Enjoying the good weather
We joined the busy highway. Even though it was Sunday there were many trucks on the road. It was busier than we thought as on the map it showed a motorway but it was still under construction and the road we were on was the only one to Sibiu. We were surprised to find that there was no speed limit in the villages and the trucks powered on through with us hot on their tales…
We stopped for a quick break from the heat to have a cuppa. We found a great spot under some trees and 2 curious boys came over to see when we were doing, They watched wide eyed as Tim lit the stove and told us they were 9 and 10 years old. They asked us about our bikes. As we packed up and started to head off, they asked us for money. We said no- Tim starting asking them for money which they found funny!
We continued along the busy highway and after 30 miles we passed through a pretty village and found a quiet spot to have lunch .We unpacked our food bag and got the kettle on, only to find that there was a guard dog nearby.
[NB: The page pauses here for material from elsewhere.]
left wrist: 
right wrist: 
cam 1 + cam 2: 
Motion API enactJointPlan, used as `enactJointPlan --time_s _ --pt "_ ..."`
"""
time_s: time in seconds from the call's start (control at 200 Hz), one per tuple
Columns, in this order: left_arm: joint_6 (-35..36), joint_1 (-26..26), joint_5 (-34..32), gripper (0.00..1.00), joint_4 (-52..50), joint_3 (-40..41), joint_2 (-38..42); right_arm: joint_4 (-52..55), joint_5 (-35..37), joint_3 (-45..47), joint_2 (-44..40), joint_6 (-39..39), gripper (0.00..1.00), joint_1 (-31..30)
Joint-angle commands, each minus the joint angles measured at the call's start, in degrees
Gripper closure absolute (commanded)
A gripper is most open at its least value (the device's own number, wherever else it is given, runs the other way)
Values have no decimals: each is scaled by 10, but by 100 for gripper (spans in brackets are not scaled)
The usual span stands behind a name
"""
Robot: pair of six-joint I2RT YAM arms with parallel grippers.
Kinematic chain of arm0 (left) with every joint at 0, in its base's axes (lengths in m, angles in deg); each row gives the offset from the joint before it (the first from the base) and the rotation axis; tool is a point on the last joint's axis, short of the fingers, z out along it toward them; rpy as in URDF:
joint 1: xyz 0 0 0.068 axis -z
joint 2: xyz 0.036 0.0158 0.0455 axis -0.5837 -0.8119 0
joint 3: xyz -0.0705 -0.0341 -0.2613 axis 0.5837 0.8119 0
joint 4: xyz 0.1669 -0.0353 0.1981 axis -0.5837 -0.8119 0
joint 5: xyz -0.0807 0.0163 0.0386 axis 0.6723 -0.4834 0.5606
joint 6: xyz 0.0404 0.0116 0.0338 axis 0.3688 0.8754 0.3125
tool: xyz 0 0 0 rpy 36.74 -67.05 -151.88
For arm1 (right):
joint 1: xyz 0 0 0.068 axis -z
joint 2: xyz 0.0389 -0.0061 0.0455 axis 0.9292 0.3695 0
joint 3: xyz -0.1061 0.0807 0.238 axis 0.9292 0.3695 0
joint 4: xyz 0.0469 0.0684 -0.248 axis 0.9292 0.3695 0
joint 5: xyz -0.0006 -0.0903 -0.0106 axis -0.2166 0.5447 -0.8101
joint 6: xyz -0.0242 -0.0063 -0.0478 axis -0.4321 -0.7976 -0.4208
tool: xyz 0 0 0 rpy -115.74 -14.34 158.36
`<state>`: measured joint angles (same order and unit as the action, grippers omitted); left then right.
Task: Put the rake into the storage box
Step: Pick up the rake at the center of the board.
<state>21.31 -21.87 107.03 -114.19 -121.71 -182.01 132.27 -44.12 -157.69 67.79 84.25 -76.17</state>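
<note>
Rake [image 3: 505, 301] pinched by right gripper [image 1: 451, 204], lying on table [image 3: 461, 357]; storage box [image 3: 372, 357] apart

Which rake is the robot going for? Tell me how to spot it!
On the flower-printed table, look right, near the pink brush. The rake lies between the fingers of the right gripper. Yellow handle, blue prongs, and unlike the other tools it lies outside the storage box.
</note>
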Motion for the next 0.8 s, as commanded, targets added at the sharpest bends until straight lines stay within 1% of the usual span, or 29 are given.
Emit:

He continuously barked at us and only stopped when we sang ‘Take That’ to him. Just as we started to pack things away the dog got bored and probably fed up with our singing, retreated to his kennel.
We made our way back to the highway and climbed gradually to Sibiu. At first the town didn’t look much but with some perseverance we found the old city which was stunning and were pleased we had made the effort. We were approached by 2 German girls who asked us about our trip and it turned out they knew the German girl we had met the day before who was hitch hiking. They were meeting up that evening. We headed out of town to a cheap hostel and found ourselves in a run-down part of town. We turned into a quiet street and were greeted by Hans the Dutch owner of the hostel and a English chap from Kent called Ian who was a keen cyclist. We spent the evening relaxing in the lovely hostel, chatting to Ian about the world, bikes, the world of bikes, cycle racing and bikes. He shared with us his knowledge of where to find cheap beer and we were set for the evening – result ; )
Monday 8th October
We woke up in our 8 bed dorm which we had to ourselves – this was lucky as we do tend to spread our stuff out. We spent time catching up on emails, skyping and writing the blog. Whilst we chatting to Tim’s step-Dad Fred we discovered that we had lost an hour when we crossed the border without realising! By 3pm we decided to head out into the town. It was nice to look around and we discovered little cobbled streets that looked like they hadn’t changed for decades.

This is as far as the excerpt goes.